** WHAT IS REQUIRED **
Starting at the line with "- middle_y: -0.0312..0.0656" and going on through the line with "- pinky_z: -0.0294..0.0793", reproduce each line in the records below exactly and nothing more.

MATERIAL PROVIDED START

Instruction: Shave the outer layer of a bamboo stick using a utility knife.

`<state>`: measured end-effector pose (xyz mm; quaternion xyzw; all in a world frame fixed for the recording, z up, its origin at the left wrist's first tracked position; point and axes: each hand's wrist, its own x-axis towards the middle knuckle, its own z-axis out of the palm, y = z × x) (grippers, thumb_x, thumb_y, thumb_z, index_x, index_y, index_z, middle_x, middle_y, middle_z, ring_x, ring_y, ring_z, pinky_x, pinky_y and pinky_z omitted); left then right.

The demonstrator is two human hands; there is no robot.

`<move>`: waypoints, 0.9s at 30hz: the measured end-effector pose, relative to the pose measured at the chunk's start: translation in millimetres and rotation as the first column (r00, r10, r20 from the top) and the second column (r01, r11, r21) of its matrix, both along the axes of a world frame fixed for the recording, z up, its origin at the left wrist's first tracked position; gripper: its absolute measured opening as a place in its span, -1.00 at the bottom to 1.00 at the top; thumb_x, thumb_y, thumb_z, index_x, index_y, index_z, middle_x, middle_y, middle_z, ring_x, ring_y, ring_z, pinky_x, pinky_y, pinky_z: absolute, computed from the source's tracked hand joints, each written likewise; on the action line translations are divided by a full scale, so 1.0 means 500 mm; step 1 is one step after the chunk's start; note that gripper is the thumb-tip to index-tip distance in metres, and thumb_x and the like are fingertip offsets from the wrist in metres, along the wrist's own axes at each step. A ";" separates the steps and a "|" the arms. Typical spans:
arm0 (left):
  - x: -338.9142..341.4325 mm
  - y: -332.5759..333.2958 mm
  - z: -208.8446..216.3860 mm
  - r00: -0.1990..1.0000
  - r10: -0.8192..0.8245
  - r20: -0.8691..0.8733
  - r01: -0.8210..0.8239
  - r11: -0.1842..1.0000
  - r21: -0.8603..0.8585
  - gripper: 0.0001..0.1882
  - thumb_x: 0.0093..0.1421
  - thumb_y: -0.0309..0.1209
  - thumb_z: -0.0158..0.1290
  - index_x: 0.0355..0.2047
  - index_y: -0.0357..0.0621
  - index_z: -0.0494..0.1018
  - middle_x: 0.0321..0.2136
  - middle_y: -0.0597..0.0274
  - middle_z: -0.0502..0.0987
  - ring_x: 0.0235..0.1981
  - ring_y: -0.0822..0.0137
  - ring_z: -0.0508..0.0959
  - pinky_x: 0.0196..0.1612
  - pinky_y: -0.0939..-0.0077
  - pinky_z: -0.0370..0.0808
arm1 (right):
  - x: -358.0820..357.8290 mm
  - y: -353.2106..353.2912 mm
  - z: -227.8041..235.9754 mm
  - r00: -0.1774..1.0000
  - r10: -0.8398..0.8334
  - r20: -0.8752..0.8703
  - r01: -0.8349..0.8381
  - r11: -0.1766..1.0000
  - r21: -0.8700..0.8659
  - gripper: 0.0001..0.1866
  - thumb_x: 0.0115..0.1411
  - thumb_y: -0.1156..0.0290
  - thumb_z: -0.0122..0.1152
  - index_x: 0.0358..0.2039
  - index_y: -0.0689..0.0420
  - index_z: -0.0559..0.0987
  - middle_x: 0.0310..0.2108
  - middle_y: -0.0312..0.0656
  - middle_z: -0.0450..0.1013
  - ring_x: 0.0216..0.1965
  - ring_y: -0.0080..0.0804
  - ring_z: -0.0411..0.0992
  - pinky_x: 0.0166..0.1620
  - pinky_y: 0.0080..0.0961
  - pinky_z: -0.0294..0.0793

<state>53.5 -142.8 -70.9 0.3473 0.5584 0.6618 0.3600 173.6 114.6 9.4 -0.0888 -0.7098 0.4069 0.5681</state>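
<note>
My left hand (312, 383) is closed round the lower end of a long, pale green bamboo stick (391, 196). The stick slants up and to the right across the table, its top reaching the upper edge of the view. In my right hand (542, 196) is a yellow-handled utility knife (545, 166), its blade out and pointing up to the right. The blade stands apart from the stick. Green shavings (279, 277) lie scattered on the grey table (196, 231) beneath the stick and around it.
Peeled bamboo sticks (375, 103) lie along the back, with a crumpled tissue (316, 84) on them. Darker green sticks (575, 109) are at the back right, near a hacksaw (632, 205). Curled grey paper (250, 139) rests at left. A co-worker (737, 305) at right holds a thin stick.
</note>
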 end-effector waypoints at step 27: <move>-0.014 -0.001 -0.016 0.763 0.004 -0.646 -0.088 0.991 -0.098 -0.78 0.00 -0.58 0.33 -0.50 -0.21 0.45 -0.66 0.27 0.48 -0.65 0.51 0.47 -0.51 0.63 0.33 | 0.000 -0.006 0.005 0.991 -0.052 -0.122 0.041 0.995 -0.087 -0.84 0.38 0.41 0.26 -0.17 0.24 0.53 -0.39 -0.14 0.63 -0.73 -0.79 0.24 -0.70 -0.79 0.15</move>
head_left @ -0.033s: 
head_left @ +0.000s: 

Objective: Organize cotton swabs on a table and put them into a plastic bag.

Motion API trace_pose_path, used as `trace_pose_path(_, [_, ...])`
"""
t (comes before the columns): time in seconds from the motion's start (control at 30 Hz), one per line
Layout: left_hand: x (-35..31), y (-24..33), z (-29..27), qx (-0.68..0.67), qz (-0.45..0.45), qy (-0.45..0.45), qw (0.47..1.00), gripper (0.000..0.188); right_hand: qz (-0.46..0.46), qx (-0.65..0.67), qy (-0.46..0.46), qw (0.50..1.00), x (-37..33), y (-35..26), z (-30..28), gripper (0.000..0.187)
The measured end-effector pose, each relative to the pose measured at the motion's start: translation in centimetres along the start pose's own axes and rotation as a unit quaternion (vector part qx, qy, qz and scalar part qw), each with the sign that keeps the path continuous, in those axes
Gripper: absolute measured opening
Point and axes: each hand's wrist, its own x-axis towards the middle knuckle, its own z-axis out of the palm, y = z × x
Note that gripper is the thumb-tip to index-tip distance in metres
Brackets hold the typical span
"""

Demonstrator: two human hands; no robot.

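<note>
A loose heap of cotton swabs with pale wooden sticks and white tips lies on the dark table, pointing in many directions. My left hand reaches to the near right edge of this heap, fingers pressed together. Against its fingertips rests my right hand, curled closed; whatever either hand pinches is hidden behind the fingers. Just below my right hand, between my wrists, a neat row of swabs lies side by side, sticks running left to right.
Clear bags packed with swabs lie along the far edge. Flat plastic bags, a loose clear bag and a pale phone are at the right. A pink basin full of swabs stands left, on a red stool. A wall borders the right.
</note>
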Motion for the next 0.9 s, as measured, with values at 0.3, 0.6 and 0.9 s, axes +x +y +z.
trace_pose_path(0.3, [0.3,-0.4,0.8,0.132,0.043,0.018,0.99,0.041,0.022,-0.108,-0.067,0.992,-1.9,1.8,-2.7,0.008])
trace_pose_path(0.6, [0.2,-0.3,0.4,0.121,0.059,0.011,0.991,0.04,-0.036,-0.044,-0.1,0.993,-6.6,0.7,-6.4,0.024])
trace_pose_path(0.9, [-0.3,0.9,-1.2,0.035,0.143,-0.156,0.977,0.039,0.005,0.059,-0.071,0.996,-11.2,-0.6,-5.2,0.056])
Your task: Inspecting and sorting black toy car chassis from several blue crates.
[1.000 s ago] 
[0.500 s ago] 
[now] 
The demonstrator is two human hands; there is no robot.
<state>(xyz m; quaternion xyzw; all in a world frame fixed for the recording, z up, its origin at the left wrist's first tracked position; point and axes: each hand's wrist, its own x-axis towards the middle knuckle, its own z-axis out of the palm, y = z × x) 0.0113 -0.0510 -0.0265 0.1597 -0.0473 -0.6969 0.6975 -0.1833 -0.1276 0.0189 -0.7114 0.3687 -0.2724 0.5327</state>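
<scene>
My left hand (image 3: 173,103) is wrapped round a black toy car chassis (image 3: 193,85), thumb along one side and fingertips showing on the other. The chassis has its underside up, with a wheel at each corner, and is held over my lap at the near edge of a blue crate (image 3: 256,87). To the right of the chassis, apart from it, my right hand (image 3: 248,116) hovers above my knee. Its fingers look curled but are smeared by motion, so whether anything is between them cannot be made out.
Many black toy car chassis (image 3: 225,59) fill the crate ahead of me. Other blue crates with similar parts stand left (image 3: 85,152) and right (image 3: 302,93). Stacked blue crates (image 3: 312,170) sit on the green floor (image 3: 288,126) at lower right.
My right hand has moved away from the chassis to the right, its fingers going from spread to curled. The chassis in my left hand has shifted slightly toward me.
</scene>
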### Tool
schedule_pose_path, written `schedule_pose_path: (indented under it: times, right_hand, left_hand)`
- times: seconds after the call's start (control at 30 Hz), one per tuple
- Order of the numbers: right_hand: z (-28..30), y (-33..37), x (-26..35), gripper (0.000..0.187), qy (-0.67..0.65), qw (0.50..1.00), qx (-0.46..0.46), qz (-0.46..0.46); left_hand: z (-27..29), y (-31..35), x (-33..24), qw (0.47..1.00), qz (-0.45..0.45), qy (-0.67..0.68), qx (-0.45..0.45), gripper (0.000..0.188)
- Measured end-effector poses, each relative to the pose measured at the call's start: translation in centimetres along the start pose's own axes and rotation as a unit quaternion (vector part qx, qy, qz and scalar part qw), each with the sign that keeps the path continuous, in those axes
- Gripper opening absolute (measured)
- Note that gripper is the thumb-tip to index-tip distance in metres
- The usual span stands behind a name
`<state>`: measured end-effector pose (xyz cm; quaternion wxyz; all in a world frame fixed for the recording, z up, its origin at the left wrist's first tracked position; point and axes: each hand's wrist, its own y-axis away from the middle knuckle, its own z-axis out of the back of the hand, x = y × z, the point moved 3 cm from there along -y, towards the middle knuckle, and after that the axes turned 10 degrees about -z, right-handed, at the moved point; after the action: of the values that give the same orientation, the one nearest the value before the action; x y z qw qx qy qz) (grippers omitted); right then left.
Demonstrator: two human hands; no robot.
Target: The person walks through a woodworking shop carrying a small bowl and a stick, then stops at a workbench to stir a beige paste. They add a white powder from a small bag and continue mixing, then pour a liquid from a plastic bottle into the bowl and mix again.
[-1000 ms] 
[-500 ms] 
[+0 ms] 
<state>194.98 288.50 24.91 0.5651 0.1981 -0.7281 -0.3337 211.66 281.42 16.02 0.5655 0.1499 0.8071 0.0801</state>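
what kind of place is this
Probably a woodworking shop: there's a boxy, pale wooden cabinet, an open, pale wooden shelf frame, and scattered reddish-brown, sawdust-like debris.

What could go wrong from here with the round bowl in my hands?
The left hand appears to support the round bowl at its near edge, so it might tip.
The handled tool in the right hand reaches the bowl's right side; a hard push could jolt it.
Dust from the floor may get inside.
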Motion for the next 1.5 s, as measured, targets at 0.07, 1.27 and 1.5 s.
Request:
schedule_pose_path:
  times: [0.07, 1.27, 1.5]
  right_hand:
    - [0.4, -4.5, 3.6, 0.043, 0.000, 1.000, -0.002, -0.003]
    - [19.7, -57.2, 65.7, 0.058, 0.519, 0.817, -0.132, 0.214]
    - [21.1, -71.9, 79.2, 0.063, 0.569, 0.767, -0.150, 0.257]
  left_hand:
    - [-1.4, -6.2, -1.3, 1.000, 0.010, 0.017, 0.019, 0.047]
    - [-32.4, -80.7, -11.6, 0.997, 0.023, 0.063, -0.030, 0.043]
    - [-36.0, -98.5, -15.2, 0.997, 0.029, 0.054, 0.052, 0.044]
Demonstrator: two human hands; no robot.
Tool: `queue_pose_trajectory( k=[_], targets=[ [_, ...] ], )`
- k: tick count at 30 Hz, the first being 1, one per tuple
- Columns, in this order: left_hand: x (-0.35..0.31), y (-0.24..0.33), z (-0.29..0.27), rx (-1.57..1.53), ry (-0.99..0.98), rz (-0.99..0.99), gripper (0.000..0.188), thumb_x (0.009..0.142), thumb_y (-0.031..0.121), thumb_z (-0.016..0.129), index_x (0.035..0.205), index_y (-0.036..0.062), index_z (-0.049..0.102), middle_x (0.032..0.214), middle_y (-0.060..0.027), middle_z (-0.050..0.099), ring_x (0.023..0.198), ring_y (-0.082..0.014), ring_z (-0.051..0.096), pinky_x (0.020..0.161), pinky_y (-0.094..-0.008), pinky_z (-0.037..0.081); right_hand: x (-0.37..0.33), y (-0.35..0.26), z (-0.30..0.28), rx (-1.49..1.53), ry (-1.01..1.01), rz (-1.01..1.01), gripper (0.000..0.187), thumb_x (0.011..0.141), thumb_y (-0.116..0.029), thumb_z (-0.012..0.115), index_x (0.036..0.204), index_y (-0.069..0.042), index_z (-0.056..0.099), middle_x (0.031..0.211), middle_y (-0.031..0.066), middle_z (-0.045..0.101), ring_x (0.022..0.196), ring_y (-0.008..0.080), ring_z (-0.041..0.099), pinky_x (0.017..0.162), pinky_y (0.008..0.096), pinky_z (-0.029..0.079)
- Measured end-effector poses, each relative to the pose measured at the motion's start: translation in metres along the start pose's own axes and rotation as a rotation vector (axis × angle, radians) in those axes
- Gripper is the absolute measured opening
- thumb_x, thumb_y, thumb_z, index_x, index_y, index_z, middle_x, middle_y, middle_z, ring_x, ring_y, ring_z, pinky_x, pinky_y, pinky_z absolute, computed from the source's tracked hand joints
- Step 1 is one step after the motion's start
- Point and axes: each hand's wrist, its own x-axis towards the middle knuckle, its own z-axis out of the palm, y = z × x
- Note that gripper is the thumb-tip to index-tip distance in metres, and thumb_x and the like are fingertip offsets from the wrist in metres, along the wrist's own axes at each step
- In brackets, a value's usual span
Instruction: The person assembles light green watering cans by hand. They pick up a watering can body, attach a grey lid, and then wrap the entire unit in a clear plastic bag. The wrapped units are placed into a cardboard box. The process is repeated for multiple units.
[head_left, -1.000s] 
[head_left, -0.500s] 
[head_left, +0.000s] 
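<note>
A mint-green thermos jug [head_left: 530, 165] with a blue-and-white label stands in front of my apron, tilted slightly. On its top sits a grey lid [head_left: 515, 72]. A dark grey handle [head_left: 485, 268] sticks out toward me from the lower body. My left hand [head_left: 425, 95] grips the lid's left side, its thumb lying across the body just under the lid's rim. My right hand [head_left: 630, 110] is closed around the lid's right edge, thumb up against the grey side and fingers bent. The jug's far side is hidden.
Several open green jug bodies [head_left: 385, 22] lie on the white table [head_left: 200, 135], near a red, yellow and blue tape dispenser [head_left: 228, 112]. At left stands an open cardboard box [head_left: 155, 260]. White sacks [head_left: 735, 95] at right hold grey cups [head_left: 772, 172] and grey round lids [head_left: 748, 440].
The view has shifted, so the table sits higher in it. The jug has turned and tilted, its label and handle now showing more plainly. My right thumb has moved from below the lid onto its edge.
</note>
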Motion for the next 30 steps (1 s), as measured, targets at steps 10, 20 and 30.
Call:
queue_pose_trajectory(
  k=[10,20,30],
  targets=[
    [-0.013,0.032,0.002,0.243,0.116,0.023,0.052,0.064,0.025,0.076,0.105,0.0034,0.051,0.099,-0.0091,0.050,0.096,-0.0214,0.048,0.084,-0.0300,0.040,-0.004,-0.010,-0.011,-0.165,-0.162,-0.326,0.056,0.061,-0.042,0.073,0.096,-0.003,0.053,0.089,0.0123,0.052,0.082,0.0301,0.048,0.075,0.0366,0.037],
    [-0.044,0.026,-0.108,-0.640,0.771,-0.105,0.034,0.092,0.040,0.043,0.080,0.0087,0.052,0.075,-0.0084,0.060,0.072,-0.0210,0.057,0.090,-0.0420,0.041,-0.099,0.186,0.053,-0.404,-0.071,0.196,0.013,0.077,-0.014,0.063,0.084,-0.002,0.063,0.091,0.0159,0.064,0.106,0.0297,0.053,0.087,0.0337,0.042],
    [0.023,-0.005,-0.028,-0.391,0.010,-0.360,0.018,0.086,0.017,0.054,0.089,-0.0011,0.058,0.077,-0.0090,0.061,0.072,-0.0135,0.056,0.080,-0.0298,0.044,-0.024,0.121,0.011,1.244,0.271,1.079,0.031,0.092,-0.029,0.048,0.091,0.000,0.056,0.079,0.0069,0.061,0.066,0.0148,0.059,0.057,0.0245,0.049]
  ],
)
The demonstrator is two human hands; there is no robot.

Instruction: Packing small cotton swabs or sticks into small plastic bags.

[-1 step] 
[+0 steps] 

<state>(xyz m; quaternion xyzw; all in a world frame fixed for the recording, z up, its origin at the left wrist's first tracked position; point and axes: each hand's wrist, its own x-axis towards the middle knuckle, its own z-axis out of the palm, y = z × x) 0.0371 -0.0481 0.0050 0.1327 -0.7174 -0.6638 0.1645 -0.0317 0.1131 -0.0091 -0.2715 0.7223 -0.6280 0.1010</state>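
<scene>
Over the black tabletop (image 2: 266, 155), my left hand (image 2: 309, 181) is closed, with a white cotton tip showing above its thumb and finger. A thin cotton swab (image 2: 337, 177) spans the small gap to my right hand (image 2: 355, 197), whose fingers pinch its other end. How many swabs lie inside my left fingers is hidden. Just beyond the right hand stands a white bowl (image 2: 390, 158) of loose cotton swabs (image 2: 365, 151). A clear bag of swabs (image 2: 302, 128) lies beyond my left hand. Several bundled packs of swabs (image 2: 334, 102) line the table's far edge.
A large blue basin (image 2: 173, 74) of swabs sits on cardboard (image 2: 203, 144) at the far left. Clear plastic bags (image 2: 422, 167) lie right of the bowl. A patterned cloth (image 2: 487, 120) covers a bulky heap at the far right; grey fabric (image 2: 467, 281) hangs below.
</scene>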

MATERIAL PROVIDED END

** TASK RESULT **
  - middle_y: -0.0312..0.0656
  - middle_z: -0.0450..0.1013
  - ring_x: 0.0216..0.1965
  - ring_y: -0.0080..0.0804
  - ring_z: -0.0411..0.0992
  - pinky_x: 0.0166..0.1620
  - pinky_y: 0.0080..0.0961
  - pinky_z: -0.0294..0.0793

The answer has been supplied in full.